Flow Cytometric Analysis Cells with 1×105 cells/mL were suspended in 300 μL PBS and 700 μL EtOH was added. Cells were incubated at 4°C for 1 h and washed with PBS, and suspended in 250 μL of 1.12% sodium citrate buffer (pH 8.4) together with 12.5 μg of RNase. Incubation was continued at 37°C for 30 min. The cellular DNA was stained by applying 250 μL of propidium iodide (50 μg/mL) for 30 min at room temperature. The stained cells were analyzed by fluorescent activated cell sorting (FACS) on the BD FACSCanto?II flow cytometer using FACSCanto?II System Software for the percentage of apoptotic cells.

DNA Fragmentation Cells were plated at 2×105 cells/mL in 12-well plates and added magnolol for 24 h. Both attached and detached cells were collected and lysed in 100 m M Tris (pH 8.0), 20 m M EDTA, 0.8% N-laurylsarcosine sodium salt on ice. The lysates were incubated with 0.2 mg/mL RNase A for 1 h at 37°C, then with 4 mg/mL Proteinase K for O/N at 50°C. The DNA was precipitated by adding an equal volume of isopropanol, and loaded on to 2% agarose gels and electrophoresed in 1×TBE buffer for 3 h. Gels were photographed under UV light.

Wound Migration Assay Cells were seeded in 6-well plates and incubated for 18 h in serum free RPMI-1640. The cellular monolayer was wounded with a sterile 10 μL-pipette tip and washed with serum free RPMI-1640 to remove detached cells from the plates. The cells were incubated in the presence or absence of magnolol for 48 h in RPMI-1640 containing 10% FBS. The medium was replaced with phosphatebuffered saline, and the cells were photographed using a phase-contrast microscope.

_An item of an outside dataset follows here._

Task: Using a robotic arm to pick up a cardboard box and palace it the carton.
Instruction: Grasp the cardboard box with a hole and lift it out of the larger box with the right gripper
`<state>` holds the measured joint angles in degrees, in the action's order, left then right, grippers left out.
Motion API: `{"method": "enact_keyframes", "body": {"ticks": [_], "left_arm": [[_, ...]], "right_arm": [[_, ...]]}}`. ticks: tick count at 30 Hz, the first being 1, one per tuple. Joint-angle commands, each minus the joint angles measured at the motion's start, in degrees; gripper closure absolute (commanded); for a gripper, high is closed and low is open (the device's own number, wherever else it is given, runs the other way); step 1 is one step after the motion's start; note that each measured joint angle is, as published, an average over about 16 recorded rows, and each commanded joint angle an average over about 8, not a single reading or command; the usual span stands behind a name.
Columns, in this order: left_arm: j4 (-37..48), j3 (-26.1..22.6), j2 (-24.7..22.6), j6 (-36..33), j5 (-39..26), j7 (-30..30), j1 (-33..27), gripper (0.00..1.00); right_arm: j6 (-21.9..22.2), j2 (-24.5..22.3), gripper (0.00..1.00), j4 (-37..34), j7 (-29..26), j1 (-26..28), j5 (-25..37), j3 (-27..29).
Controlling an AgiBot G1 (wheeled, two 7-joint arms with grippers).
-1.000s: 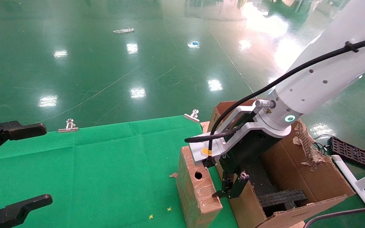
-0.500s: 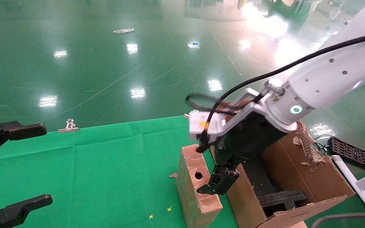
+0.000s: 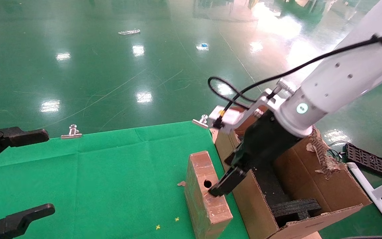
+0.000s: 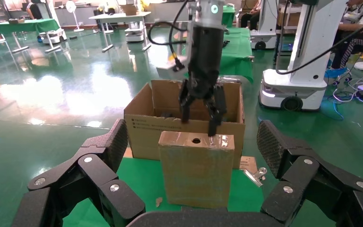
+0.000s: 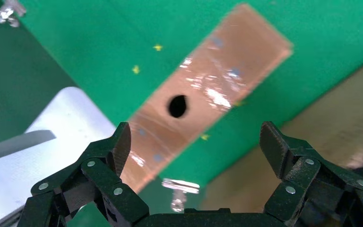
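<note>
One cardboard box (image 3: 206, 196), slim and reddish-brown, stands on edge on the green cloth-covered tabletop (image 3: 111, 179), its narrow top face showing one round hole (image 3: 207, 183). Just to its right sits one carton (image 3: 313, 186), large and tan, flaps upright, the far-right flap torn ragged, with black foam blocks (image 3: 293, 207) inside. The robotic arm (image 3: 340, 83) on the right reaches down from the upper right; its right hand (image 3: 216, 192) hangs directly above the box's top face near the hole, fingers spread apart, one to each side of the narrow edge as the right wrist view shows (image 5: 191, 106); whether the tips touch the cardboard cannot be told. In the left wrist view the same hand (image 4: 202, 124) hovers at the box top (image 4: 196, 168) in front of the carton (image 4: 144, 127). The left hand (image 3: 15, 176) is parked at the near-left edge of the tabletop, well apart from the box, its two black fingers spread wide. Two metal clips hold the cloth at the far edge, one at the left (image 3: 71, 131) and one by the carton's corner (image 3: 201, 121). A black grid tray (image 3: 368, 160) lies on the floor to the right.
</note>
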<state>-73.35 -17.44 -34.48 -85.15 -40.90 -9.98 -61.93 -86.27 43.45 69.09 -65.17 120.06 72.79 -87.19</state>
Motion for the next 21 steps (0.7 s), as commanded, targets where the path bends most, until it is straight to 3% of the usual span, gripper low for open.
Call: {"method": "enact_keyframes", "body": {"ticks": [1,15,17,19,21], "left_arm": [[0.0,0.0,0.0,0.0,0.0,0.0,0.0,0.0],[0.0,0.0,0.0,0.0,0.0,0.0,0.0,0.0],[0.0,0.0,0.0,0.0,0.0,0.0,0.0,0.02],[0.0,-0.1,0.0,0.0,0.0,0.0,0.0,0.18],[0.0,-0.1,0.0,0.0,0.0,0.0,0.0,0.43]], "right_arm": [[0.4,0.2,0.0,0.2,-0.8,-0.8,-0.6,-0.2],[3.3,3.2,0.01,0.5,-2.1,-4.1,1.3,-1.7],[3.3,3.5,0.18,1.0,-2.1,-4.2,2.0,-1.9],[3.3,3.6,0.43,1.6,-2.1,-4.1,2.8,-2.2],[3.3,3.7,0.68,2.3,-2.1,-3.9,3.5,-2.4]]}}
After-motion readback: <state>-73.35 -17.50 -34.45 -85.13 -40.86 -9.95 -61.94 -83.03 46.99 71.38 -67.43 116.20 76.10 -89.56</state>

Transwell Invasion Assay Cell invasion assay was carried out with BD Biocoat? Transwell Invasion Chambers with inserts. Each insert is equipped with 6.4 mm in diameter, 8 μm pore size PET porous membrane which has been coated with Matrigel Matrix (BD Bioscience, Bedford, U.S.A.). Cells (2.5×104) suspended in 300 μL of serum free RPMI-1640 with or without magnolol were added to the upper chamber; 500 μL of RPMI-1640 containing 10% FBS were added to the lower chamber of 24-well plates. After incubation for 24 h, non-invading cells were removed from the upper surface of the membrane by scrubbing, and invading cells on the lower surface of the membrane were stained hematoxylin. Membranes were then removed and invading cells were counted randomly by light microscopy. Each assay was performed in triplicate and repeated at least 3 times. Due to variation in the number of migrated cells from different experiment, the results are normalized to control cells and the relative invasion is expressed as mean±S.D. of migrating cells relative to control cells.

RESULTS

Magnolol Exerts an Anti-proliferative Effect and Induces Apoptosis in HCT-116 Cells To test the chemopreventive effects of magnolol on HCT-116 cell proliferation, we treated cells with various concentrations of magnolol (0–50 μM) for 24 and 48 h and analyzed viable cells using the CCK-8 assay. Magnolol induced cell death in dose-dependent (Fig. 1B) and time-dependent manners (Fig. 1C). Treatment with 50 μM magnolol for 24 h resulted in significant decreases in cell viability compared to those in the control group (p<0.005). Treatment with 50 μM magnolol slightly reduced cell viability according to culture time, with 75.3% of the cells surviving after 24 h and 81.7% of the cells surviving after 48 h. To further understand whether magnolol-induced cell death was mediated by apoptosis, we evaluated apoptotic cell death using propidium iodide staining. Magnolol treatment at 50 μM induced apoptosis in 76.1% of the cells after 24 h (Fig. 1D), suggesting that magnolol inhibits cell proliferation and induces apoptosis in HCT-116 colon cancer cells.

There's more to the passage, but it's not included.